### What is required
Repeat the data in full. No line may differ from the original.

### Excerpted data
※ ※ ※
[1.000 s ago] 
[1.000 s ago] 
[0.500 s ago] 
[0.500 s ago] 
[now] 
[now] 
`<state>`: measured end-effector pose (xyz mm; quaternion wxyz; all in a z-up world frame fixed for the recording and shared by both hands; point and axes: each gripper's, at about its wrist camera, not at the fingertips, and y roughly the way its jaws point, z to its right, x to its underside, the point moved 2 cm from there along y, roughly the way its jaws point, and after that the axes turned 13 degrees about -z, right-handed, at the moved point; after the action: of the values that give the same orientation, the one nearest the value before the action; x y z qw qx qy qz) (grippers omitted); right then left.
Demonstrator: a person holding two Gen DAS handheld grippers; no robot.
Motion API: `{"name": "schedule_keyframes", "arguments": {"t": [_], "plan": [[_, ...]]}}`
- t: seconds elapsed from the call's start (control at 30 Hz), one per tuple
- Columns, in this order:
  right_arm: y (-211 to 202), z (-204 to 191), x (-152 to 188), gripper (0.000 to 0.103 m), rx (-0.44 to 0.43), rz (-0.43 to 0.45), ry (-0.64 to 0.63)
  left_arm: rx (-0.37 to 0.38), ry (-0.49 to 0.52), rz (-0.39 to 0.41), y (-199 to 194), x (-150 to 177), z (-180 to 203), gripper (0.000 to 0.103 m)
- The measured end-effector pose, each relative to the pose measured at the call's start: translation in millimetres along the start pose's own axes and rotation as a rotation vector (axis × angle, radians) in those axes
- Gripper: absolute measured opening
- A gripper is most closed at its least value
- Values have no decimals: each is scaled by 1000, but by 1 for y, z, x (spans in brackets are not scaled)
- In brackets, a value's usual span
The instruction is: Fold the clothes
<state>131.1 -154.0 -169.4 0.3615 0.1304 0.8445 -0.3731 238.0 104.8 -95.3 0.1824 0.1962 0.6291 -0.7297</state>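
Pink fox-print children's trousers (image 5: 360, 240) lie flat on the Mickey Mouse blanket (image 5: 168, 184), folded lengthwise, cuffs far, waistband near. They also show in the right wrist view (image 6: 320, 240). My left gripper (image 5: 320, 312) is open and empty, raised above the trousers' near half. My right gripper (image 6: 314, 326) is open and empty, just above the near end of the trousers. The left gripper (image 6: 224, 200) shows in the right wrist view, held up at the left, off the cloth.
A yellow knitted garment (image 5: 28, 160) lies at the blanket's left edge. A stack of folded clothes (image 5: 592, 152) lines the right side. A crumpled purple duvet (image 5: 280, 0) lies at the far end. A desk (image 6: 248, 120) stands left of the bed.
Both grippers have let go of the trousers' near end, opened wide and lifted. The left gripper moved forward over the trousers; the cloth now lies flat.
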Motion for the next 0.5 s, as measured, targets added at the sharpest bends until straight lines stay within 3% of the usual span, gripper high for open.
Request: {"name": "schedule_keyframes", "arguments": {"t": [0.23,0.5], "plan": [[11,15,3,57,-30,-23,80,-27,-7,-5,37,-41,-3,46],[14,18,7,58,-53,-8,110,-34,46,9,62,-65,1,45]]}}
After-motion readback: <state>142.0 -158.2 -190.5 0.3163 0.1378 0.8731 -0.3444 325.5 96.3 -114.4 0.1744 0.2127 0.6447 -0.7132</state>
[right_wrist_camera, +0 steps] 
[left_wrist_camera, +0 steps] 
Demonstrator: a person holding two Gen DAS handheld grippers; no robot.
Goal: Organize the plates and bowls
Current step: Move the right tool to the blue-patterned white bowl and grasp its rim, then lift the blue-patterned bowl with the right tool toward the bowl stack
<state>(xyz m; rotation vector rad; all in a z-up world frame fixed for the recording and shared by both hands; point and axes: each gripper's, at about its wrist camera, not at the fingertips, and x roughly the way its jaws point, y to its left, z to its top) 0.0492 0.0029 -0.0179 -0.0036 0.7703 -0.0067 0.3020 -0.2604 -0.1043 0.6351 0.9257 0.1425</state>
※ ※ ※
### Answer section
[1.000 s ago] 
[1.000 s ago] 
[0.500 s ago] 
[0.500 s ago] 
[now] 
[now] 
`<state>`: measured end-effector pose (xyz mm; quaternion wxyz; all in a z-up world frame fixed for the recording and shared by both hands; point and axes: each gripper's, at about its wrist camera, not at the fingertips, and y roughly the way its jaws point, z to its right, x to its underside, the point moved 2 cm from there along y, roughly the way its jaws point, and after that the axes turned 13 degrees about -z, right-handed, at the moved point; after the action: of the values that give the same orientation, the one nearest the value before the action; x y z qw qx qy qz) (grippers omitted); right then left.
Demonstrator: a person holding two Gen DAS handheld grippers; no robot.
Motion API: `{"name": "schedule_keyframes", "arguments": {"t": [_], "plan": [[_, ...]]}}`
- t: seconds elapsed from the call's start (control at 30 Hz), one per tuple
- Columns, in this order:
  right_arm: y (-211 to 202), z (-204 to 191), x (-152 to 188), gripper (0.000 to 0.103 m), rx (-0.44 to 0.43), rz (-0.43 to 0.45), ry (-0.64 to 0.63)
  left_arm: rx (-0.37 to 0.38), ry (-0.49 to 0.52), rz (-0.39 to 0.41), y (-199 to 194), x (-150 to 177), z (-180 to 203), gripper (0.000 to 0.103 m)
- The measured end-effector pose, each relative to the pose measured at the call's start: translation in millimetres along the start pose's own axes and rotation as a rotation vector (axis × angle, radians) in those axes
- Gripper: absolute measured opening
- A gripper is most closed at its least value
- Values have no decimals: each is scaled by 1000, but by 1 for y, z, x (spans in brackets are not scaled)
- In brackets, a value's usual span
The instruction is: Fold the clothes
<state>131.1 -154.0 -169.4 0.3615 0.1304 0.8445 -0.3731 238.0 104.8 -95.3 0.1824 0.1962 0.6291 -0.7297</state>
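Pink fox-print children's trousers (image 5: 360, 240) lie flat on the Mickey Mouse blanket (image 5: 168, 184), folded lengthwise, cuffs far, waistband near. They also show in the right wrist view (image 6: 320, 240). My left gripper (image 5: 320, 312) is open and empty, raised above the trousers' near half. My right gripper (image 6: 314, 326) is open and empty, just above the near end of the trousers. The left gripper (image 6: 224, 200) shows in the right wrist view, held up at the left, off the cloth.
A yellow knitted garment (image 5: 28, 160) lies at the blanket's left edge. A stack of folded clothes (image 5: 592, 152) lines the right side. A crumpled purple duvet (image 5: 280, 0) lies at the far end. A desk (image 6: 248, 120) stands left of the bed.
Both grippers have let go of the trousers' near end, opened wide and lifted. The left gripper moved forward over the trousers; the cloth now lies flat.
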Motion for the next 0.5 s, as measured, targets added at the sharpest bends until straight lines stay within 3% of the usual span, gripper high for open.
Request: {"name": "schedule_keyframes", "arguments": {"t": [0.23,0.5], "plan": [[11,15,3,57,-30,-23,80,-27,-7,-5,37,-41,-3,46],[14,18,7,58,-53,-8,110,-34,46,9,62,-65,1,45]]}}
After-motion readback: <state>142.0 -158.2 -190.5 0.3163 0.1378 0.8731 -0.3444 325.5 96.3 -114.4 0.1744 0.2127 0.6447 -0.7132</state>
[right_wrist_camera, +0 steps] 
[left_wrist_camera, +0 steps] 
Demonstrator: a person holding two Gen DAS handheld grippers; no robot.
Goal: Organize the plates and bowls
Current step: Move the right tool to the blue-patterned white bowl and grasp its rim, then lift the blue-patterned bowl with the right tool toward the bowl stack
<state>(xyz m; rotation vector rad; all in a z-up world frame fixed for the recording and shared by both hands; point and axes: each gripper's, at about its wrist camera, not at the fingertips, and x roughly the way its jaws point, y to its left, z to its top) 0.0492 0.0029 -0.0179 -0.0036 0.7703 -0.0067 0.3020 -0.2604 -0.1043 0.6351 0.9257 0.1425</state>

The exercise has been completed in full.